Exercise requirements » Copy the records below exactly as they stand. Leave out the pictures.

(Entries taken from a collection)
# # # # #

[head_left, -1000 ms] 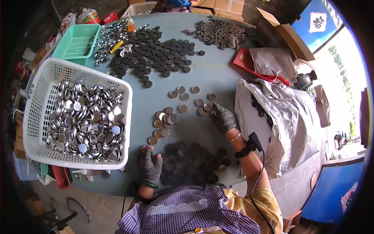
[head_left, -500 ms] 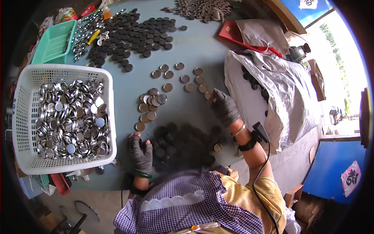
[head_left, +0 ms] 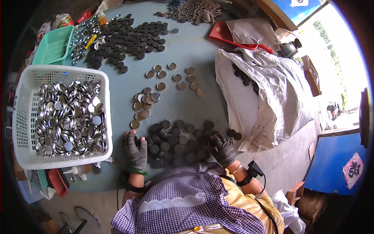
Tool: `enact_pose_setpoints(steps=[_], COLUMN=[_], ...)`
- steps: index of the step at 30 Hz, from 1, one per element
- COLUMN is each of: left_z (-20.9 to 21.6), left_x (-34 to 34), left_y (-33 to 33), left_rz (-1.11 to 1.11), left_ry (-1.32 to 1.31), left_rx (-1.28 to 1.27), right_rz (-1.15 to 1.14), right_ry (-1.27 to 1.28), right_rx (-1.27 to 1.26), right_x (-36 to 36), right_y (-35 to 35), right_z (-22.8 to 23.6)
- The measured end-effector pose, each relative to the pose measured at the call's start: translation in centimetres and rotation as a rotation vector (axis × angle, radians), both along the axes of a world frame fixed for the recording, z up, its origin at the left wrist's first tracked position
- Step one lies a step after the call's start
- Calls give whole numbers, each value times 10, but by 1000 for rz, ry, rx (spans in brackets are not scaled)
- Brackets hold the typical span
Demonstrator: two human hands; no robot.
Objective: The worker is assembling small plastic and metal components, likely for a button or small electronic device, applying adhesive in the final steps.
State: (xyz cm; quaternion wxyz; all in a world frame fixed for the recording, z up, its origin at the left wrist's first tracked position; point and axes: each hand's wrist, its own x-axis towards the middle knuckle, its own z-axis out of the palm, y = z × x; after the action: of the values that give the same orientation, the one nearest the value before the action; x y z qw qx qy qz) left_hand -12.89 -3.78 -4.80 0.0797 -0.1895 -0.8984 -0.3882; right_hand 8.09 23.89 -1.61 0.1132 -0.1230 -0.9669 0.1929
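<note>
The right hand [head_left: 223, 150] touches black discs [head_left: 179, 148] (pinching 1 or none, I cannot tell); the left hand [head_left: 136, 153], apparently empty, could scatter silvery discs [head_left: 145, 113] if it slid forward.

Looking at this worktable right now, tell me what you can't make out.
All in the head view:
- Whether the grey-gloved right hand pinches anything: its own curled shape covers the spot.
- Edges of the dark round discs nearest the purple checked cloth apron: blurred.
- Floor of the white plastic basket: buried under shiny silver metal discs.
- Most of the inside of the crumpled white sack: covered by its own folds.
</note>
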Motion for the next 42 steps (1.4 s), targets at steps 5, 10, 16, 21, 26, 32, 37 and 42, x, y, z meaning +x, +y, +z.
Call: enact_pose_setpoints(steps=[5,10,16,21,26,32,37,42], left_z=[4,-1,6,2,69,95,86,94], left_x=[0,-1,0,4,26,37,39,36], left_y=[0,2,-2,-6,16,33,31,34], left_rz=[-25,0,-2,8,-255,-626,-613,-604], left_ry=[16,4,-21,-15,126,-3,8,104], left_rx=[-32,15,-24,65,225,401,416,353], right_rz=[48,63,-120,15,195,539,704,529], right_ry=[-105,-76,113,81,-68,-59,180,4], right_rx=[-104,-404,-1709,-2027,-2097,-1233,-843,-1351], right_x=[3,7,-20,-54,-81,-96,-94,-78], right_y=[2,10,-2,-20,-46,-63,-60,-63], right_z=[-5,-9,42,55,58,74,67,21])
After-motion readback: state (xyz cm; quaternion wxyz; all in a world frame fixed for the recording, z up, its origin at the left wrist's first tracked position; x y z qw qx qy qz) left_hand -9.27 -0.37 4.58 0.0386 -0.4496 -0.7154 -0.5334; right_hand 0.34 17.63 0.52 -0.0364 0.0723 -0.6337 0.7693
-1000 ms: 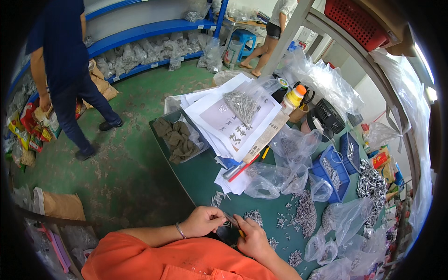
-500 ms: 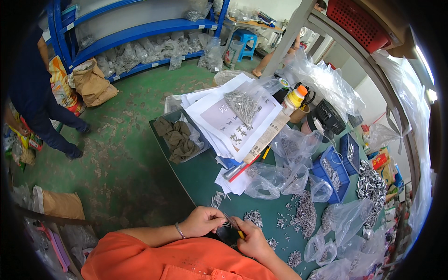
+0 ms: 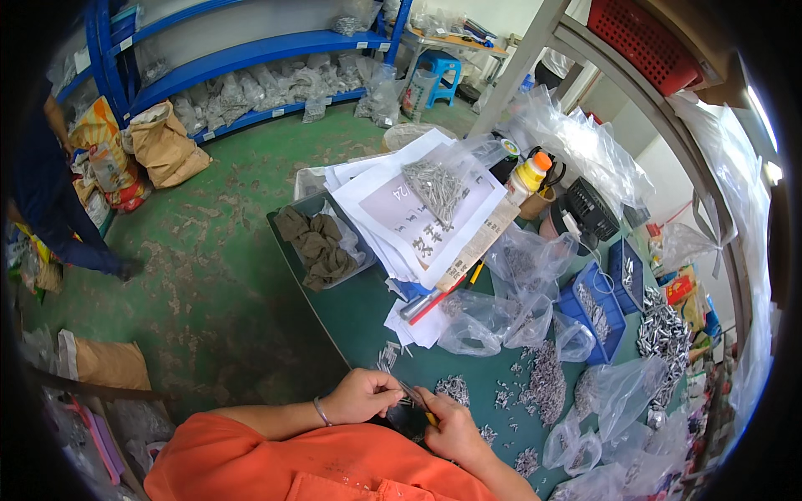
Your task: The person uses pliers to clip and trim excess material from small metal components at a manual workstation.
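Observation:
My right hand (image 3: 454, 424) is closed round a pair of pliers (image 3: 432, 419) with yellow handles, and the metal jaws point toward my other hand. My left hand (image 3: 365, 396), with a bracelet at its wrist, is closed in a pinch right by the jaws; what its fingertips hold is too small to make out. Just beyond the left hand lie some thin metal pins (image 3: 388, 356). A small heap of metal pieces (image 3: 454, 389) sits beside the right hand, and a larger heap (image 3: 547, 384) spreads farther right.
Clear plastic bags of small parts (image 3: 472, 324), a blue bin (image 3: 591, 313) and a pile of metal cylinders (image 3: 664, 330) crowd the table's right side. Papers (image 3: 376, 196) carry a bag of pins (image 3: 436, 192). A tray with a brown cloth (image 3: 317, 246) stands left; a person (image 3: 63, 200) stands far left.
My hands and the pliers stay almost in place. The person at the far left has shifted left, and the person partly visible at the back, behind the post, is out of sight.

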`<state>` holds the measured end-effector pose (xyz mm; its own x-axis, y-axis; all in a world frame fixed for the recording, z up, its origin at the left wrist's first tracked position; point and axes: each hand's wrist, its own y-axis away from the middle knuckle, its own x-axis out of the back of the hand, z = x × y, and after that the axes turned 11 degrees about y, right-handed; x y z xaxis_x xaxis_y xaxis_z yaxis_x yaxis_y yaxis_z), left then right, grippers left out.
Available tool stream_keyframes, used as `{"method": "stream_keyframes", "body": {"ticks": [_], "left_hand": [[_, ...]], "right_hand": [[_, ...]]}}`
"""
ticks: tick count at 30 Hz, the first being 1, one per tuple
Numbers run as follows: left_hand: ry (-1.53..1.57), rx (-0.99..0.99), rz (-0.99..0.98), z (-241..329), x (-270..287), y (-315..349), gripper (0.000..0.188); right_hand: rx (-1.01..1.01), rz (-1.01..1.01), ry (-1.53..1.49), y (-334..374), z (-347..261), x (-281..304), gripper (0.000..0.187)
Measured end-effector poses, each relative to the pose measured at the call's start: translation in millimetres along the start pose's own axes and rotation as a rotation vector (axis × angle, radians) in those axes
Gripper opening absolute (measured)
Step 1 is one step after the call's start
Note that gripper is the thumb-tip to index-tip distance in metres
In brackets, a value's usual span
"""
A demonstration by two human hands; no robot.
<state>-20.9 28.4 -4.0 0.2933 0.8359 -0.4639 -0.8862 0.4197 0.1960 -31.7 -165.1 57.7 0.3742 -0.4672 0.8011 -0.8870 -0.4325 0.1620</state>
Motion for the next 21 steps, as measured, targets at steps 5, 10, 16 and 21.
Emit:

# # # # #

Task solution »
[head_left, -1000 ms] 
[head_left, -500 ms] 
[head_left, +0 ms] 
Tool: `enact_pose_setpoints(steps=[_], COLUMN=[_], ...)`
- steps: index of the step at 30 Hz, from 1, one per element
- COLUMN is each of: left_z (-20.9 to 21.6), left_x (-34 to 34), left_y (-33 to 33), left_rz (-1.11 to 1.11), left_ry (-1.32 to 1.31), left_rx (-1.28 to 1.27), right_rz (-1.15 to 1.14), right_ry (-1.27 to 1.28), right_rx (-1.27 to 1.26), right_x (-36 to 36), right_y (-35 to 35), right_z (-22.8 to 23.6)
- The measured end-effector pose, each relative to the pose measured at the call's start: translation in centimetres and rotation as a rotation vector (axis × angle, radians), both along the axes of a world frame fixed for the recording, z up, its origin at the left wrist's first tracked position
- Step one lies a step after the call's start
- Calls give whole numbers, each value times 10, but by 1000 for rz, ry, rx (spans in brackets are not scaled)
- Brackets hold the typical span
Demonstrator: two human hands; no robot.
Objective: The worker is assembling small plastic and metal components, likely for a button or small electronic device, applying adhesive in the final steps.
State: (xyz cm; quaternion wxyz; all in a world frame fixed for the recording, z up, its origin at the left wrist's first tracked position; point and axes: each hand's wrist, its own x-axis towards the middle knuckle, its own z-axis out of the palm, y = z × x; after the action: of the values that give the same orientation, the one nearest the value before the action; x y z qw qx qy qz) left_hand -12.89 -3.78 -4.80 0.0797 -0.1895 -0.8984 -0.3882; right_hand 8.09 23.89 -1.61 0.1132 -0.1230 -0.9669 0.1929
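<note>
The right hand [head_left: 223, 150] touches black discs [head_left: 179, 148] (pinching 1 or none, I cannot tell); the left hand [head_left: 136, 153], apparently empty, could scatter silvery discs [head_left: 145, 113] if it slid forward.

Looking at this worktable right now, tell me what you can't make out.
All in the head view:
- Whether the grey-gloved right hand pinches anything: its own curled shape covers the spot.
- Edges of the dark round discs nearest the purple checked cloth apron: blurred.
- Floor of the white plastic basket: buried under shiny silver metal discs.
- Most of the inside of the crumpled white sack: covered by its own folds.
</note>
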Motion for the next 42 steps (1.4 s), targets at steps 5, 10, 16, 21, 26, 32, 37 and 42, x, y, z meaning +x, +y, +z.
Call: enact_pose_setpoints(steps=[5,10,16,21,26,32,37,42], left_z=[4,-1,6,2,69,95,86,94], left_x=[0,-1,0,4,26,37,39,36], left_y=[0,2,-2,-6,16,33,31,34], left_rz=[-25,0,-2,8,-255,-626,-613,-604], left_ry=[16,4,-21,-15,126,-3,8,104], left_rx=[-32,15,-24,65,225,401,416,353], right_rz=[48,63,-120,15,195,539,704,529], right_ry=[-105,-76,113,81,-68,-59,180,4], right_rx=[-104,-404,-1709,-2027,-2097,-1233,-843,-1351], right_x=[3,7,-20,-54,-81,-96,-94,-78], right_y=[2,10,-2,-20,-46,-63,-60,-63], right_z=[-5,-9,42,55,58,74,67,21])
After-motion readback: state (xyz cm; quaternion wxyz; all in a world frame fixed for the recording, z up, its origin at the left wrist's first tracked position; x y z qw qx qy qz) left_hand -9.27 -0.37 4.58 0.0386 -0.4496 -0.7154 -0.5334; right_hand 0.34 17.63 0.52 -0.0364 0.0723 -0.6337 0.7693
-1000 ms: 
-500 ms: 
+0 ms: 
Your task: The person uses pliers to clip and trim excess material from small metal components at a manual workstation.
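Observation:
My right hand (image 3: 454, 424) is closed round a pair of pliers (image 3: 432, 419) with yellow handles, and the metal jaws point toward my other hand. My left hand (image 3: 365, 396), with a bracelet at its wrist, is closed in a pinch right by the jaws; what its fingertips hold is too small to make out. Just beyond the left hand lie some thin metal pins (image 3: 388, 356). A small heap of metal pieces (image 3: 454, 389) sits beside the right hand, and a larger heap (image 3: 547, 384) spreads farther right.
Clear plastic bags of small parts (image 3: 472, 324), a blue bin (image 3: 591, 313) and a pile of metal cylinders (image 3: 664, 330) crowd the table's right side. Papers (image 3: 376, 196) carry a bag of pins (image 3: 436, 192). A tray with a brown cloth (image 3: 317, 246) stands left; a person (image 3: 63, 200) stands far left.
My hands and the pliers stay almost in place. The person at the far left has shifted left, and the person partly visible at the back, behind the post, is out of sight.
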
`<state>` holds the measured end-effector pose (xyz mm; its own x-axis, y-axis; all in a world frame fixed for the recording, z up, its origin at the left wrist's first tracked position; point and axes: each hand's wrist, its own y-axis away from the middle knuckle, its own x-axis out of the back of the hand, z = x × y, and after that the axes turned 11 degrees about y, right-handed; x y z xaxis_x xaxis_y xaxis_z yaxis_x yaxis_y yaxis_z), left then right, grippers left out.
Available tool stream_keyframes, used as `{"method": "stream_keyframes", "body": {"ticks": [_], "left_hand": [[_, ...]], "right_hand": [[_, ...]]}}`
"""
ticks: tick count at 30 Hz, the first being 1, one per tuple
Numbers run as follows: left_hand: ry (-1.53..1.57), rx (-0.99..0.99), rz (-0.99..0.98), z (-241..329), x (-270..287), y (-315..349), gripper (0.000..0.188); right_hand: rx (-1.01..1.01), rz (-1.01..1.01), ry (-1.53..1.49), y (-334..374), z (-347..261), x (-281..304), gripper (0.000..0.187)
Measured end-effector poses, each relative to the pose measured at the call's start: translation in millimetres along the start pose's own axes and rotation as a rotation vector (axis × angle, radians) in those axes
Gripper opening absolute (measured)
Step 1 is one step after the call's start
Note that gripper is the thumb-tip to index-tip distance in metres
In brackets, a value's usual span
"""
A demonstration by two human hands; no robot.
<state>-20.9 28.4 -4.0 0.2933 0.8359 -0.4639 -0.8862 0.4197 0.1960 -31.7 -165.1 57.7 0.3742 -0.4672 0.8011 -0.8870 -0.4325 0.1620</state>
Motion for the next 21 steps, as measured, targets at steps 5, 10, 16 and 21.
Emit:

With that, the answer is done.